In July, Atlantic City casinos employed more than 30,000 workers for the first time in more than four years.
By the Numbers
Borgata, the richest casino in Atlantic City in terms of gross gambling revenue (GGR), employs the most workers with 5,620 positions.
The two newcomers – Hard Rock and Ocean Resort – respectively employ 3,750 and 3,177 workers. The two Boardwalk properties collectively represent 24.8 percent of the entire Atlantic City casino job market.
Breaking down the total 27,927 jobs, 21,006 are full-time positions, or 75 percent.

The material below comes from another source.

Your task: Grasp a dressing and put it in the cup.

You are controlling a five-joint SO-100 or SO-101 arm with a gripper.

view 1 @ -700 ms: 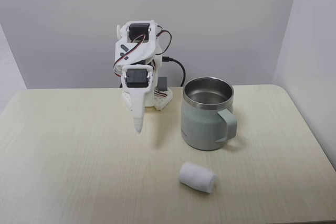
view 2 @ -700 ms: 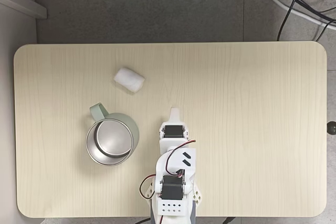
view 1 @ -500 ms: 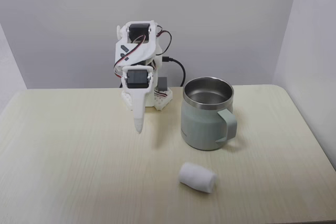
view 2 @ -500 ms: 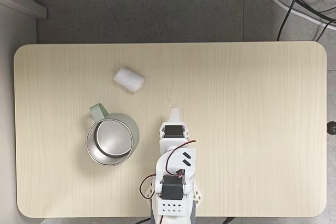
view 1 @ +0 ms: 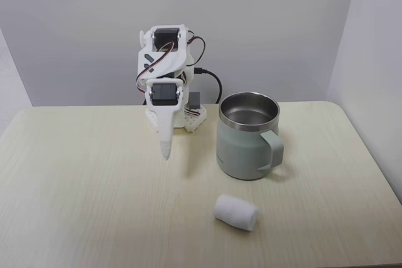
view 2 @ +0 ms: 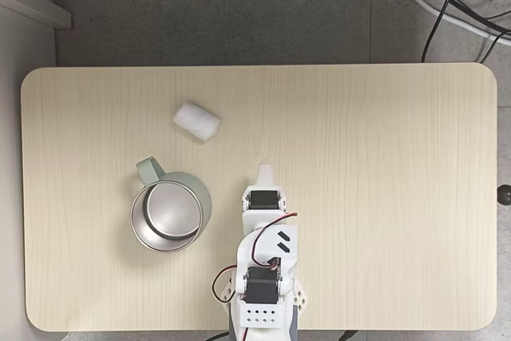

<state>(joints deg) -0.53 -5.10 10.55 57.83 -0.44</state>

New Jersey’s gaming industry – which now includes sports betting in Atlantic City as well as at two horse racetracks – won $2.9 billion last year. The GGR was the market’s largest haul since 2013, and represented a nearly 20 percent increase on the prior year.
“Atlantic City continues to show positive growth in gaming revenues year over year as it asserts its position as the premier destination resort on the east coast,” Pandit said last month.
Online Gaming Impact
Internet casinos have played a pivotal role in the resurgence of Atlantic City. Online operations won $298.7 million last year, a 21.6 percent premium on 2017.

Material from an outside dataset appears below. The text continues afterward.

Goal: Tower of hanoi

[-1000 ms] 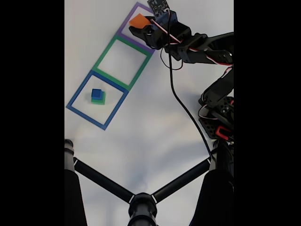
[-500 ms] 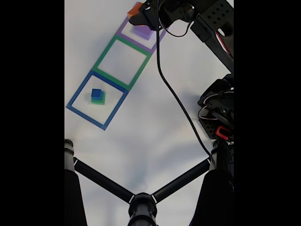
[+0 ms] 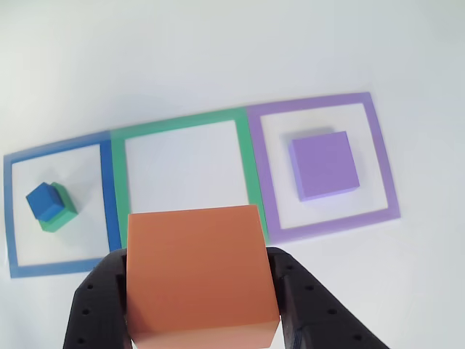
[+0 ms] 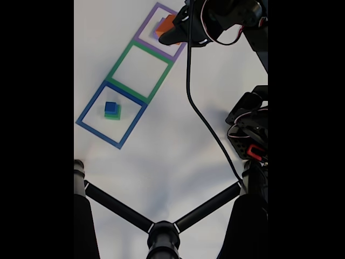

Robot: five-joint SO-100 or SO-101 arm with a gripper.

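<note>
1. Gripper, at the bottom centre of the other view, has its two black fingers pressed against the sides of the orange block and carries it clear of the table.
2. Same view: the purple block lies in the purple outline at right, well apart from the orange block. The blue block sits on the green block in the blue outline at left. The green outline between them holds nothing.
3. Risk here: the orange block hides the table under it, so the drop spot is hard to judge. A release off the middle could leave it straddling the tape.
4. Risk here: foam is soft and light. I judge that a slack squeeze could let it twist or slip.
5. Fixed view: the gripper is at the upper centre, with the orange block over the purple outline; the purple block is hidden beneath.
6. Risk here: a low sweep could nudge the purple block.
7. Risk here: the black cable hangs from the arm across the table and might drag, though it is well apart from the blue block on the green block.
</note>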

Those revenues, however, are being threatened by the US Department of Justice’s (DOJ) recent opinion on the 1961 Wire Act. The federal agency issued a new interpretation of the congressional law that says use of wire transmissions to send interstate or foreign bets or wagers applies not only to sports betting – as the DOJ 2011 opinion affirmed – but all forms of gaming.
New Jersey Attorney General Gurbir Grewal (D) wrote the DOJ this week asking for the department to annul the new opinion.
“Our growing online gaming industry is a key component in revitalizing Atlantic City and strengthening New Jersey’s economy,” New Jersey Governor Phil Murphy (D) said this week. “This unexpected opinion … not only jeopardizes the future of our casinos and gaming industry, but also threatens the jobs of thousands of New Jerseyans.”
“I am pleased to see that Attorney General Grewal is committed to challenging the Justice Department’s unreasonable interpretation of the Wire Act,” the governor concluded.
Grewal was joined in writing the DOJ with Pennsylvania Attorney General Josh Shapiro (D). The Keystone State is one of four states where legislation has been passed authorizing internet gambling.